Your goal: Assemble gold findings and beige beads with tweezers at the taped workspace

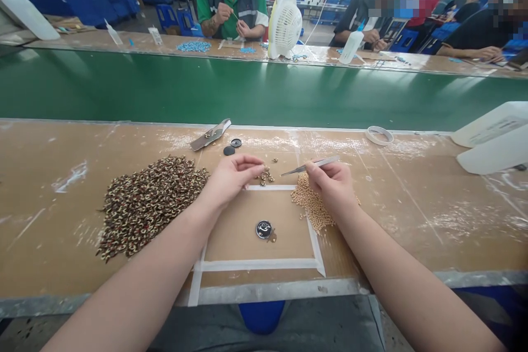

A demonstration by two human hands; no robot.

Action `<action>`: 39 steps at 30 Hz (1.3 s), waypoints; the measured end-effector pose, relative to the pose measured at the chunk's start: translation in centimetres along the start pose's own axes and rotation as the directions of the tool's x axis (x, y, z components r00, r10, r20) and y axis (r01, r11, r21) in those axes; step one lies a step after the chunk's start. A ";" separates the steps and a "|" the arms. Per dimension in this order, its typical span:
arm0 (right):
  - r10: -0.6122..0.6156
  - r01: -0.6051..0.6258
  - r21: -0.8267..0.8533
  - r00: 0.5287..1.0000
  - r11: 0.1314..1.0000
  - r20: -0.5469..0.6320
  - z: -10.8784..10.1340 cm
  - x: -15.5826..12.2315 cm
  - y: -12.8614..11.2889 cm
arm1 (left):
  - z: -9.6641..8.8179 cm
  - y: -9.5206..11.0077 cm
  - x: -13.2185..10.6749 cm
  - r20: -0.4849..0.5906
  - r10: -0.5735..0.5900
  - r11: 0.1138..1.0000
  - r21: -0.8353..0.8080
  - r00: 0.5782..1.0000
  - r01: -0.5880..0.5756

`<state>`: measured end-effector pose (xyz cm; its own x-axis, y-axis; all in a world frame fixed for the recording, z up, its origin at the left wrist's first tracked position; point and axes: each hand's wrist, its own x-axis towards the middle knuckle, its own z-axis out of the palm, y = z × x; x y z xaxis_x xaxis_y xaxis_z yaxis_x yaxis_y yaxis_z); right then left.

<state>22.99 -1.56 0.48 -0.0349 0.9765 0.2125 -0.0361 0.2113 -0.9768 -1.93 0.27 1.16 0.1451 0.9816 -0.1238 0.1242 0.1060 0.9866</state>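
My left hand (236, 177) has its thumb and fingertips pinched together beside a small cluster of dark-and-gold pieces (267, 178); what sits between the tips is too small to make out. In my right hand (333, 184) is a pair of metal tweezers (301, 169), its points directed left toward that cluster. Under the right hand lies a pile of small tan beads (315, 206). A round black dish (264, 229) with shiny liquid in it rests inside the white tape frame (264, 265), a brownish smear at its side.
Left of my forearm spreads a large heap of dark-and-cream small pieces (152, 198). Behind are two black round caps (230, 150), a bent strip (211, 135) and a tape roll (379, 135). White bottles (493, 151) lie at right. People work beyond the green belt (231, 88).
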 end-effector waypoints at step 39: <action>-0.044 0.033 -0.414 0.999 0.910 -0.016 0.4 0.5 0.9 | 2.2 0.1 -1.1 0.062 -0.121 0.977 0.186 0.991 0.108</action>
<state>22.50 -0.88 -0.26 -0.0177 0.9669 0.2546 0.3797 0.2421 -0.8929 0.13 -1.14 1.19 0.1896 0.9499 -0.2486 0.3195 0.1798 0.9304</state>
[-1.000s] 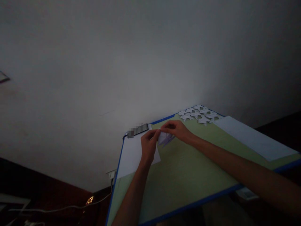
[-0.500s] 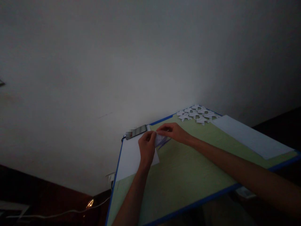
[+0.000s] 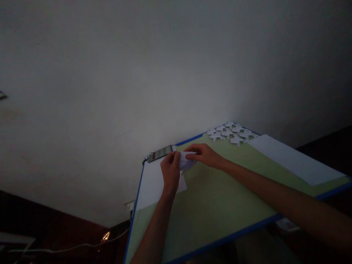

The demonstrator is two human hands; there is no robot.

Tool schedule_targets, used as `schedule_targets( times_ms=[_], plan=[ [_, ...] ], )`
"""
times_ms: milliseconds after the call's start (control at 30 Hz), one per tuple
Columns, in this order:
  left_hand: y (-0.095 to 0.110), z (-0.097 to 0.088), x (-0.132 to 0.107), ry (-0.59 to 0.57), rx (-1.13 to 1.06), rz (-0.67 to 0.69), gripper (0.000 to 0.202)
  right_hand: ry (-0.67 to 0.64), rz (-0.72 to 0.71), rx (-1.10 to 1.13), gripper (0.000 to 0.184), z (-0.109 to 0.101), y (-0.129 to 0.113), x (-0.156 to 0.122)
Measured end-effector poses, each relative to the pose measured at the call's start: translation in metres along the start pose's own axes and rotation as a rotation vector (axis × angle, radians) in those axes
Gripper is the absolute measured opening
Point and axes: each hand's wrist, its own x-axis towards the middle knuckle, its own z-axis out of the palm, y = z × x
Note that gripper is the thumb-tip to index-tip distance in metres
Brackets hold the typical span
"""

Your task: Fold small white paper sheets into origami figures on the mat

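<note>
Between my hands, just above the table, is a small folded white paper [image 3: 186,161]. My left hand [image 3: 171,169] pinches its left side with thumb and fingers. On the right side, my right hand [image 3: 204,154] is closed on the same paper, thumb in front and fingers behind. The exact folds are too dim to make out. Beneath my left hand lies a white sheet [image 3: 151,185], and a phone [image 3: 161,153] rests at that sheet's far edge.
Several folded white paper shapes [image 3: 231,132] lie in a group at the far corner of the green table [image 3: 220,209] with blue edging. A long white sheet [image 3: 294,161] lies along the right side. A pale wall [image 3: 165,80] stands directly behind the table.
My left hand has shifted slightly left. The folded paper has turned, so that a broader face shows between my hands, and my right thumb now lies across its front.
</note>
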Motion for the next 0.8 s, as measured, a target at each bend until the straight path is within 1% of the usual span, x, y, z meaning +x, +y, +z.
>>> schedule_targets(
  times_ms=[200,333,567,800],
  plan=[
    [-0.0001,0.0001,-0.0009,-0.008,0.011,0.017,0.023,0.02,-0.035,-0.088,0.027,0.0007,-0.0031,0.0],
    [0.0001,0.0006,-0.002,-0.016,0.021,0.021,0.023,0.056,-0.045,-0.126,0.022,0.0012,-0.0054,-0.0004],
    [0.0015,0.0004,-0.0014,-0.019,0.018,0.028,0.024,0.065,0.0,-0.011,0.026,0.0006,-0.0016,0.0012],
    [0.0023,0.0025,-0.0018,-0.023,-0.045,0.011,0.024,0.093,-0.018,-0.056,0.022,-0.002,0.0003,0.0031]
  ],
)
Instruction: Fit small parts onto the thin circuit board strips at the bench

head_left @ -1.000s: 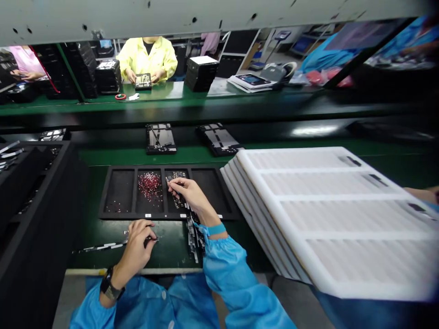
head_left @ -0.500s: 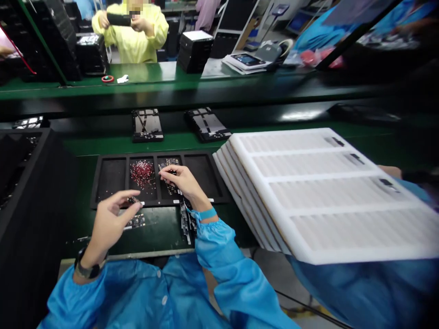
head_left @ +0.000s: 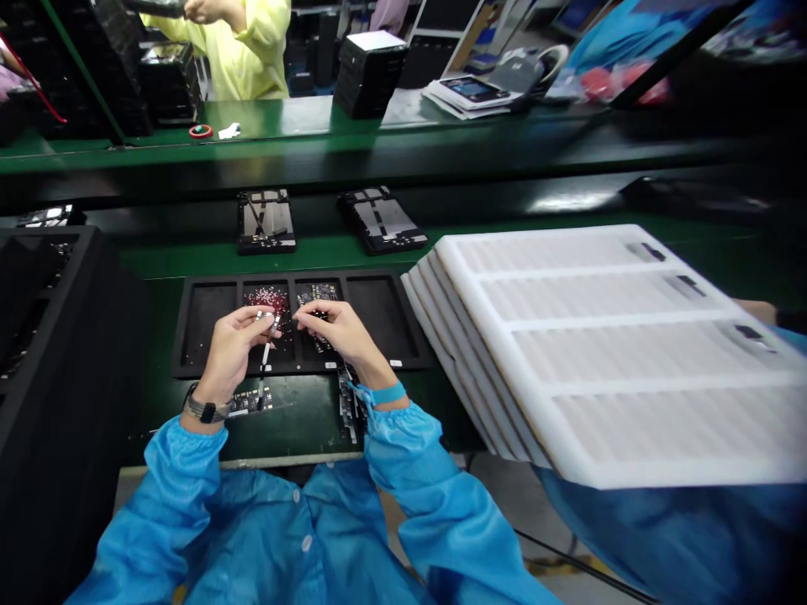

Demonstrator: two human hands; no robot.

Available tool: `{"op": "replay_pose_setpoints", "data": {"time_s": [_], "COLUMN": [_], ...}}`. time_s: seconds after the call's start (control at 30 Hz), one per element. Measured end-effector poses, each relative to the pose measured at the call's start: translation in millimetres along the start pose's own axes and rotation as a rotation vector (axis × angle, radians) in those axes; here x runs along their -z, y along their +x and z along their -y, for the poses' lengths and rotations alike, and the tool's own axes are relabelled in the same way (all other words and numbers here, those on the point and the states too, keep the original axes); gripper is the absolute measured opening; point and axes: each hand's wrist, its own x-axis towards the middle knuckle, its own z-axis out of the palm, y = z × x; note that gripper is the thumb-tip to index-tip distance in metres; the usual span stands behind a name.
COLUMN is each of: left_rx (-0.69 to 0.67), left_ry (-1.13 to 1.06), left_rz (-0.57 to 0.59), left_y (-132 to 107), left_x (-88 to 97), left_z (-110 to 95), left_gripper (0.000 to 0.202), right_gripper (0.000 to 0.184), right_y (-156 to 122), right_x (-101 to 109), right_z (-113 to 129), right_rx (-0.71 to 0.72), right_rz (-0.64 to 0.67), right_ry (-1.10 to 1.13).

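Observation:
My left hand [head_left: 236, 344] is closed on a small circuit board with a flex strip [head_left: 267, 346] hanging from it. Level with it on the right, my right hand [head_left: 334, 328] is pinched at the fingertips; whatever lies between them is too small to make out. Both hands are over a black compartment tray [head_left: 288, 365]. One compartment holds a heap of tiny red and white parts [head_left: 268, 298], and the one to its right holds small circuit boards [head_left: 317, 292], partly behind my right hand. More boards [head_left: 243, 403] lie on the green bench below my left hand.
Dark flex strips [head_left: 349, 403] lie under my right wrist. At right a stack of white foam trays [head_left: 530, 336] overhangs the bench. Two device housings [head_left: 266, 220] [head_left: 383, 220] lie behind the tray. A black bin [head_left: 94, 336] stands left; a person in yellow [head_left: 239, 59] is across.
My left hand has moved right and up, towards my right hand, and the board's flex strip now hangs down. The right hand stays pinched near the boards compartment. The view has shifted slightly.

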Motion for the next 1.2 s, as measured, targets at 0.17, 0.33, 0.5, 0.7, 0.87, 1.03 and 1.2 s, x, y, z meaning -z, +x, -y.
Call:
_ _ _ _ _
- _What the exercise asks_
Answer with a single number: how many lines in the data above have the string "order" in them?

- _Task output_
2